— Your assignment —
Check each line of the listing, and copy it if it contains the word "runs".

— Records for the exercise —
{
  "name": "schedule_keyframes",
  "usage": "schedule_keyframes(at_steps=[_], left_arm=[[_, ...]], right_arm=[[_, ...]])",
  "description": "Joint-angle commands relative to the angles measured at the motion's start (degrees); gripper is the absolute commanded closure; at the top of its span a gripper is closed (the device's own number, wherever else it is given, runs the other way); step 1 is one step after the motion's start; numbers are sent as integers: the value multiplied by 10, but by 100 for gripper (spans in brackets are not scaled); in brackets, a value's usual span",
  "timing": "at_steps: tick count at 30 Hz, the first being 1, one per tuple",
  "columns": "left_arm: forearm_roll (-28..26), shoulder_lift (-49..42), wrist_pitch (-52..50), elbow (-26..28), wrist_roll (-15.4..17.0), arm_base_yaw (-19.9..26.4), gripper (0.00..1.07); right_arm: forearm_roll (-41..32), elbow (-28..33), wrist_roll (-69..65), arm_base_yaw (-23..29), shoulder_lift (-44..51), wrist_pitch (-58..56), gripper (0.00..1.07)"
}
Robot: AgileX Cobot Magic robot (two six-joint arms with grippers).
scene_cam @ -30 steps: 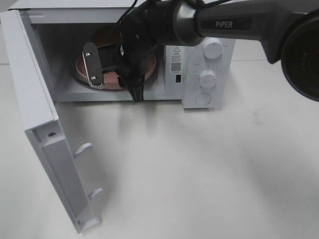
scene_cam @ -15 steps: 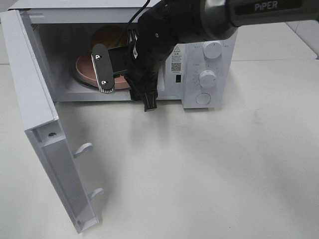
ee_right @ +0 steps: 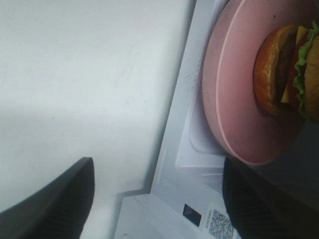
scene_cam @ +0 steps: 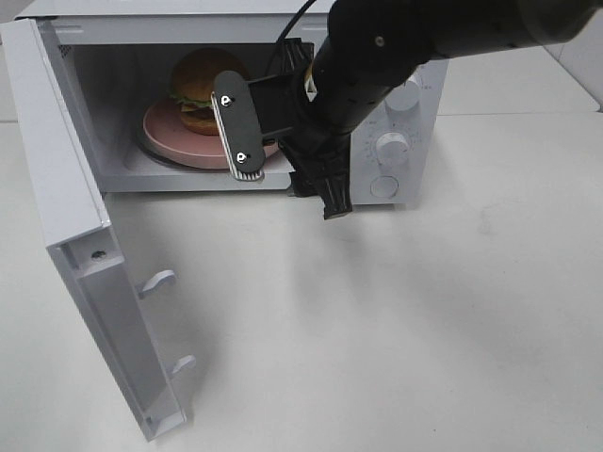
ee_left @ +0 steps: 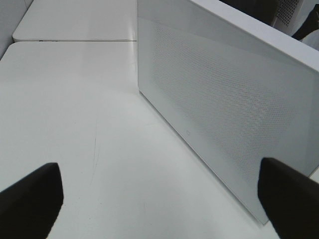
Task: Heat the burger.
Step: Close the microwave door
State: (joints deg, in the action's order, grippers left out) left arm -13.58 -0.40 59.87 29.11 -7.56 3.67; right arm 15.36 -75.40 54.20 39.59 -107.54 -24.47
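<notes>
**Burger sits in the open microwave, both claws empty**

Exterior high view, from the left: the microwave's flat white door [scene_cam: 66, 179] swings wide, with 2 latch hooks on its inner edge. Inside the boxy white microwave [scene_cam: 141, 30], the burger [scene_cam: 203, 89] rests on a smooth round pink plate [scene_cam: 165, 132]. Its bun is glossy and golden-brown, with frilly green lettuce beneath. The right gripper [scene_cam: 290, 191] hangs just outside the cavity mouth, to the right of the burger and nearer the camera. Its 2 black fingers are spread, with nothing between them and no contact with the plate. Further right, 2 round white knobs [scene_cam: 391, 148] sit on the panel.

The right wrist view adds yellow cheese at the burger's [ee_right: 289, 69] edge and the plate's [ee_right: 239, 119] raised rim, with the right gripper [ee_right: 159, 196] parted over the matte table [scene_cam: 396, 330].

Only the left wrist view shows the left gripper [ee_left: 159, 201]: its dark tips stand wide apart and empty over the table [ee_left: 60, 99], beside the microwave's [ee_left: 224, 109] finely perforated side wall. The burger is hidden there.
</notes>
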Motion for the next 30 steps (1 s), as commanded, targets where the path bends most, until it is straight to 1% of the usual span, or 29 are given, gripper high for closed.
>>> schedule_keyframes(at_steps=[1,2,3,4,5,7,8,9,10,11,13,14,15,17,18,19,21,22,23,24,25,26,27,28,29,30], left_arm=[[2,-10,-5,-4,0,0,9],[2,-10,-5,-4,0,0,9],[2,-10,-5,-4,0,0,9],[2,-10,-5,-4,0,0,9],[2,-10,-5,-4,0,0,9],[2,-10,-5,-4,0,0,9],[2,-10,-5,-4,0,0,9],[2,-10,-5,-4,0,0,9],[2,-10,-5,-4,0,0,9],[2,-10,-5,-4,0,0,9],[2,-10,-5,-4,0,0,9],[2,-10,-5,-4,0,0,9],[2,-10,-5,-4,0,0,9],[2,-10,-5,-4,0,0,9],[2,-10,-5,-4,0,0,9],[2,-10,-5,-4,0,0,9],[2,-10,-5,-4,0,0,9],[2,-10,-5,-4,0,0,9],[2,-10,-5,-4,0,0,9],[2,-10,-5,-4,0,0,9],[2,-10,-5,-4,0,0,9],[2,-10,-5,-4,0,0,9],[2,-10,-5,-4,0,0,9],[2,-10,-5,-4,0,0,9],[2,-10,-5,-4,0,0,9],[2,-10,-5,-4,0,0,9]], right_arm=[[-1,40,-5,0,42,2,38],[-1,40,-5,0,42,2,38],[-1,65,-7,0,66,2,38],[-1,78,-8,0,78,2,38],[-1,78,-8,0,78,2,38],[-2,116,-15,0,116,2,38],[-2,116,-15,0,116,2,38],[-2,142,-27,0,143,2,38],[-2,142,-27,0,143,2,38],[-2,164,-29,0,167,2,38],[-2,175,-32,0,178,2,38],[-2,198,-50,0,206,2,38],[-2,198,-50,0,206,2,38],[-2,227,-111,0,242,1,38],[-2,227,-111,0,242,1,38],[-2,244,-163,0,262,-1,38],[-2,250,-189,0,270,-2,38],[-2,263,-256,0,289,-7,38],[-2,263,-256,0,289,-7,38],[-2,273,-320,0,307,-14,38],[-2,277,-356,0,313,-19,38],[-2,277,-356,0,313,-19,38],[-2,284,-422,0,327,-27,38],[-2,286,-458,0,331,-32,38],[-2,286,-458,0,331,-32,38],[-2,290,-521,0,343,-41,38]])
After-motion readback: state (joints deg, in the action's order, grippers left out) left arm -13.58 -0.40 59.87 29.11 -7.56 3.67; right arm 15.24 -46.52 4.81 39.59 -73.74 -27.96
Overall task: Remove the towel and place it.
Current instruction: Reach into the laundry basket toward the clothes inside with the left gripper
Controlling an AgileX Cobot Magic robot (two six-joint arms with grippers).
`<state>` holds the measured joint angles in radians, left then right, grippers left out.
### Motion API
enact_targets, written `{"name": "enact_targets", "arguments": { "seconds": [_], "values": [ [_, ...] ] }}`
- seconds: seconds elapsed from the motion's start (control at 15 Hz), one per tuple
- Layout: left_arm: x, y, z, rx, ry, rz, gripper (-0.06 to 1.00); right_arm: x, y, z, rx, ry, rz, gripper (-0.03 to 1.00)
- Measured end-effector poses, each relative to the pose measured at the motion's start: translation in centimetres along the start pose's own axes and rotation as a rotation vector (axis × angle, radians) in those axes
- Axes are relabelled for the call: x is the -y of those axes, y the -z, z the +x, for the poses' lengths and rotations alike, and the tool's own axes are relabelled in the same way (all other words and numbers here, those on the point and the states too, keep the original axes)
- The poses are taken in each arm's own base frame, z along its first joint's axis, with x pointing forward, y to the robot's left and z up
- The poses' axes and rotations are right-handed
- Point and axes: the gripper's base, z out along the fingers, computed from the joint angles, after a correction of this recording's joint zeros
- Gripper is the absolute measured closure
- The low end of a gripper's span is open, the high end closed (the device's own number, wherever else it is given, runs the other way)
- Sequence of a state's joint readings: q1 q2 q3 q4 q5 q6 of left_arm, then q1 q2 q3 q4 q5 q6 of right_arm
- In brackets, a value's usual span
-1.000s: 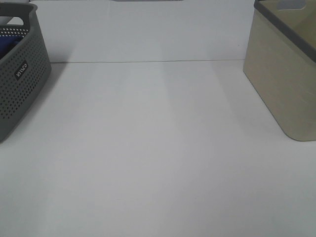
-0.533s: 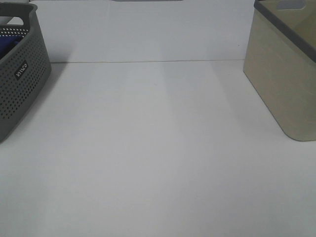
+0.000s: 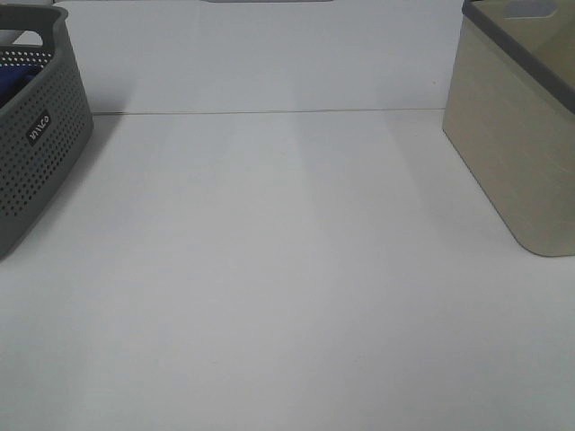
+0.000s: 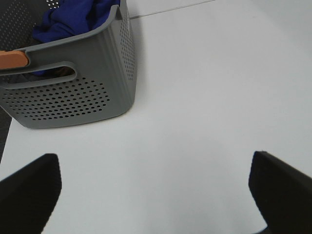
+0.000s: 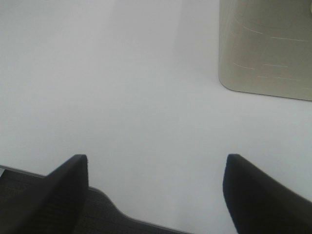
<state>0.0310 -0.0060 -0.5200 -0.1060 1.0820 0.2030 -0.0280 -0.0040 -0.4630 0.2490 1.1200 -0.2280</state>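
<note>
Noted towel crumpled inside grey perforated basket on left of white desk, beige bin at right, left gripper and right gripper both spread apart, holding nothing.

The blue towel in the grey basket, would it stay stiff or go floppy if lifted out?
Probably floppy: the towel lies crumpled in soft folds. Bunched inside the grey basket, it may drag on the rim when lifted. Being plain cloth, it looks light and unlikely to break.
</note>
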Motion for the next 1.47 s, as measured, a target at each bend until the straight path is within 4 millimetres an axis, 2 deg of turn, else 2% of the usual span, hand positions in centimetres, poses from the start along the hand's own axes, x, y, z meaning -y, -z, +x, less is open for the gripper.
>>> {"name": "enact_targets", "arguments": {
  "seconds": [1.47],
  "values": [
    [0.0, 0.0, 0.0, 0.0, 0.0, 0.0, -0.05, 0.0, 0.0, 0.0, 0.0, 0.0, 0.0, 0.22]
  ]
}}
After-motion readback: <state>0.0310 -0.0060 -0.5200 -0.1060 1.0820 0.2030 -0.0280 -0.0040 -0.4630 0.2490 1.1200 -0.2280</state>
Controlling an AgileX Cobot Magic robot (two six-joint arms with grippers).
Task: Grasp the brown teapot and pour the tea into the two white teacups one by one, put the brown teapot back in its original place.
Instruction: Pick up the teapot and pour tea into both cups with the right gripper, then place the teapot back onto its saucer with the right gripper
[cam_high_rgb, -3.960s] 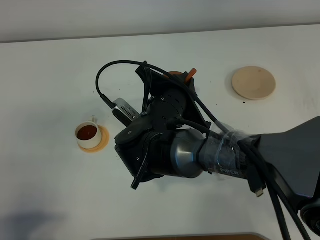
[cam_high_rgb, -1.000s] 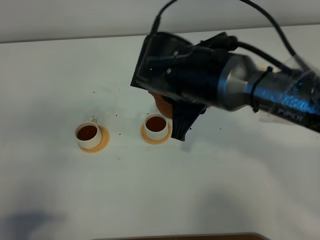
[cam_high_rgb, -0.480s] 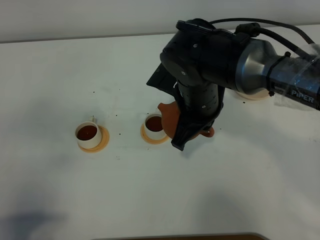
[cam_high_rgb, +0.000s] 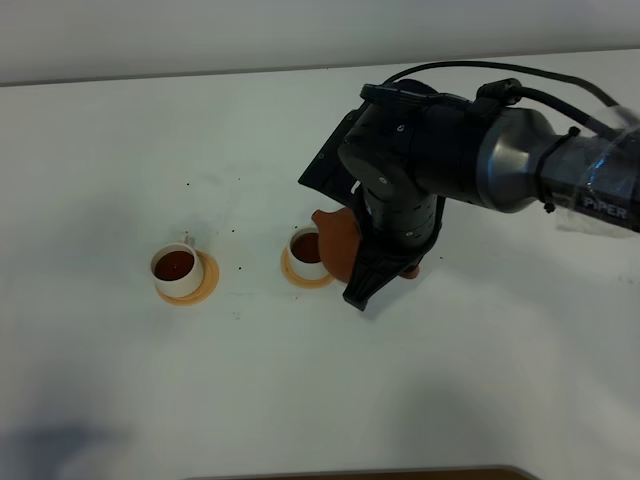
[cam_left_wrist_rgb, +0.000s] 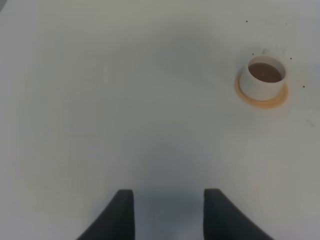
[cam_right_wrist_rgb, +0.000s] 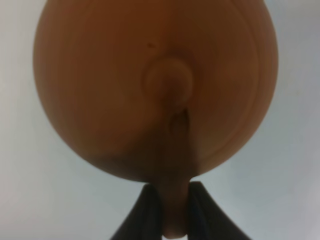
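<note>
The brown teapot hangs under my right arm, just right of the middle white teacup, which holds dark tea. In the right wrist view the teapot fills the frame with its lid knob facing the camera. My right gripper is shut on its loop handle. The other white teacup, also with tea, stands at the left and shows in the left wrist view. My left gripper is open and empty over bare table. The beige saucer is hidden behind my right arm.
Each cup stands on a small orange coaster: one under the left cup, also in the left wrist view, and one under the middle cup. The white table has a few dark specks near the cups.
My right arm has swung round and drawn back to the right. The teapot has come out from under it and now sits level beside the middle cup, a little lower than half a second ago.
</note>
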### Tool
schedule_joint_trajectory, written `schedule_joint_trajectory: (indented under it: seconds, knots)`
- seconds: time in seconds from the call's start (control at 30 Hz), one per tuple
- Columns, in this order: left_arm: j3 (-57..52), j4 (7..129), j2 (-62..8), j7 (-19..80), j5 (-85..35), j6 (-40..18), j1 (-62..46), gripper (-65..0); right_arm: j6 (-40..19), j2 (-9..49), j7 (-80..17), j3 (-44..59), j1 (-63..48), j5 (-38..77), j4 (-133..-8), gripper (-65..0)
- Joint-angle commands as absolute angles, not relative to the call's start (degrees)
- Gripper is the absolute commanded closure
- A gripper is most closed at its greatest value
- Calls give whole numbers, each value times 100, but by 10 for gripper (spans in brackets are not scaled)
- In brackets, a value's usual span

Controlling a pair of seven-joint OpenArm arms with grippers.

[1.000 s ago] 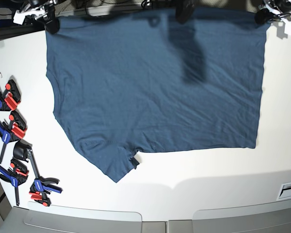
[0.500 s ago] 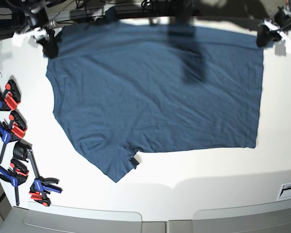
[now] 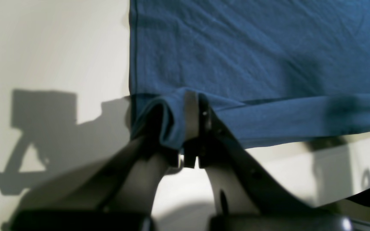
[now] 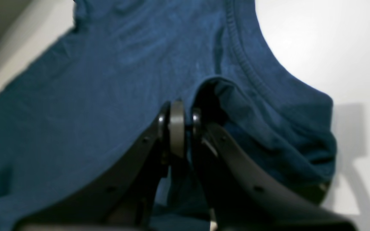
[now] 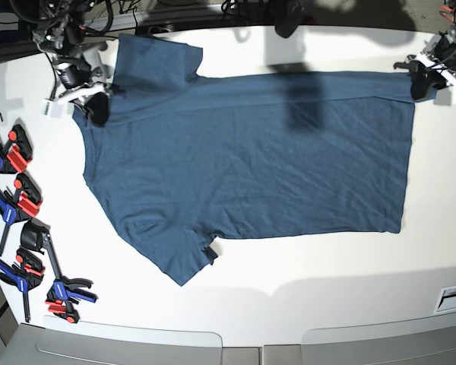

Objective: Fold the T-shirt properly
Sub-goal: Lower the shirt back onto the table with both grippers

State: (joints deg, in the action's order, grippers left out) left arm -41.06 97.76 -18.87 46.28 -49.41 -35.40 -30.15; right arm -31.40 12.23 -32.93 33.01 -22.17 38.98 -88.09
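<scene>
The dark teal-blue T-shirt (image 5: pixel 251 167) lies spread on the white table (image 5: pixel 304 281), collar side to the left. Its far edge is lifted and turned over toward the near side as a narrow band. One sleeve (image 5: pixel 156 61) lies flat at the far left, the other (image 5: pixel 175 258) at the near left. My left gripper (image 5: pixel 424 82) is shut on the far right hem corner; in the left wrist view its gripper (image 3: pixel 191 96) pinches bunched T-shirt (image 3: pixel 252 48) cloth. My right gripper (image 5: pixel 91 103) is shut on the shoulder beside the collar, and in the right wrist view that gripper (image 4: pixel 180 109) bites T-shirt (image 4: pixel 75 112) fabric.
Several blue and red clamps (image 5: pixel 19 205) lie along the table's left edge. A small white slotted part (image 5: pixel 454 296) sits at the near right. Grey panels (image 5: pixel 129 346) run along the near edge. Cables and dark gear (image 5: pixel 289 11) crowd the far edge.
Both grippers have come toward the near side with the shirt's far edge, laying it over the body. The far sleeve has come into sight on the table.
</scene>
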Motion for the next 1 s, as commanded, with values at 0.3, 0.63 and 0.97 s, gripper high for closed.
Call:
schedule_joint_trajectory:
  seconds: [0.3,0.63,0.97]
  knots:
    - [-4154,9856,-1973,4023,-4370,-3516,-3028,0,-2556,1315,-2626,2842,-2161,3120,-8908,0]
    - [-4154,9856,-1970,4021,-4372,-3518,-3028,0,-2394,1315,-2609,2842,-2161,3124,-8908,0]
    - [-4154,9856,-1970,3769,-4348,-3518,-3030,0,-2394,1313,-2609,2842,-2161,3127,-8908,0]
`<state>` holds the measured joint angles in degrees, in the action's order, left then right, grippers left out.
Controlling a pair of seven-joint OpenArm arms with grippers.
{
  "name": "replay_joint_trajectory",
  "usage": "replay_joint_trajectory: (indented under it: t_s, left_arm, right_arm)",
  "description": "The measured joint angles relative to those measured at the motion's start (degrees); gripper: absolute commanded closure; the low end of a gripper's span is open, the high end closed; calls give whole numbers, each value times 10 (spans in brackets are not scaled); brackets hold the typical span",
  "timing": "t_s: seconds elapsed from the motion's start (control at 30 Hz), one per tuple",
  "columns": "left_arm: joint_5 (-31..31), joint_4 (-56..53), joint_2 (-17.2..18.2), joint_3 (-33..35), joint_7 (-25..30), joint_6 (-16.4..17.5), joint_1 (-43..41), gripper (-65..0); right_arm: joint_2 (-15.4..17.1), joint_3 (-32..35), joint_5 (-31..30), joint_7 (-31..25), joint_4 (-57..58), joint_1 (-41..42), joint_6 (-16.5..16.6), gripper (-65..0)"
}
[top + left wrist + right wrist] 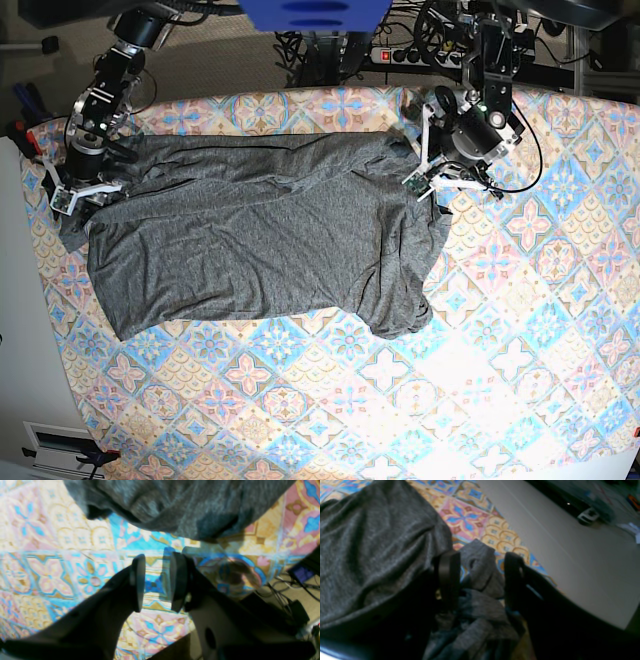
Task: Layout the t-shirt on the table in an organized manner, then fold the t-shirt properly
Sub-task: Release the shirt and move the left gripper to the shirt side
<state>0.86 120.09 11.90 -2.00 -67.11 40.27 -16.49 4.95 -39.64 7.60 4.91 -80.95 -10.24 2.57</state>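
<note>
We see the grey t-shirt (250, 235) spread, wrinkled, across the table (520, 330) toward its far-left corner. Right gripper (480, 580) at the shirt's left end, fingers parted around a bunched fold. Left gripper (156, 582) by the right end, fingers apart over bare cloth, holding nothing.

Left black two-fingered claw (155, 582): jaws parted, narrow gap, nothing between pads, hovers above patterned surface (50, 567). Fingers (137, 582) upright, roughly parallel.
Left arm (480, 90): in base view reaches in from far edge, wrist bent down.
Right black two-fingered claw (480, 580): jaws parted wider, straddle bunched fold of dark heather-grey knit t-shirt (370, 555); whether pads press cloth unclear.
Right arm (105, 85): in base view comes from far corner, claw (78, 190) low at shirt's edge.
</note>
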Motion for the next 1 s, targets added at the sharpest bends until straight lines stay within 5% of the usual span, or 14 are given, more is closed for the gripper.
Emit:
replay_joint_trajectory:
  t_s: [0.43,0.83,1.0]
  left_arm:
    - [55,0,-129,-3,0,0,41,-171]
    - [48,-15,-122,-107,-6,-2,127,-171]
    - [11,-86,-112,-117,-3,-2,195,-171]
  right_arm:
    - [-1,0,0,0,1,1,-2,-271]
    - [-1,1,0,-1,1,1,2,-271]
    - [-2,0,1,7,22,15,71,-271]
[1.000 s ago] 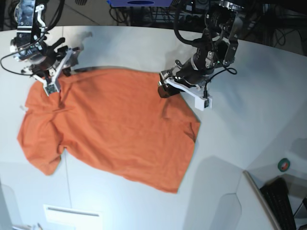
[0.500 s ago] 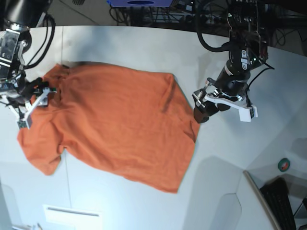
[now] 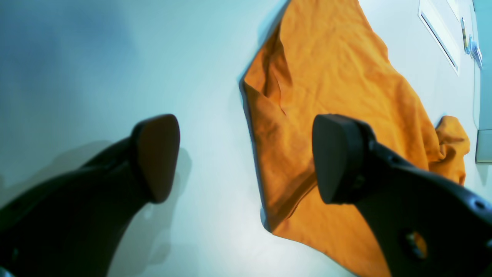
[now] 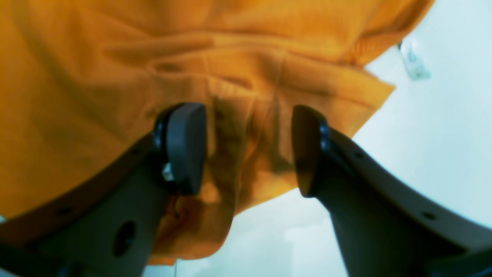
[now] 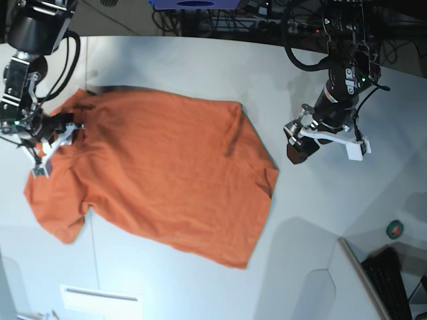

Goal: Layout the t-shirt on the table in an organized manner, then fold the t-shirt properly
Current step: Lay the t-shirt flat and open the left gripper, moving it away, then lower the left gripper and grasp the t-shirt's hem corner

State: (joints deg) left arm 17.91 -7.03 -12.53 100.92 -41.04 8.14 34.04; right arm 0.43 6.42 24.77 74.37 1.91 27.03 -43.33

— Written solution —
  "description": "Joint-angle commands relative to the angles measured at the motion's start (degrees); gripper is the absolute commanded closure; at the top of its span a gripper is closed (the device's own number, wherever else it is given, runs the other way); step 1 is one step after the motion's start; numbers are sent as integers: the value multiplied by 10, but by 100 for gripper (spans in brackets are not scaled); in brackets, a value's usual span",
- The low end of a gripper's span is open, the high end closed (the device's own number, wherever else it is given, runs the other way)

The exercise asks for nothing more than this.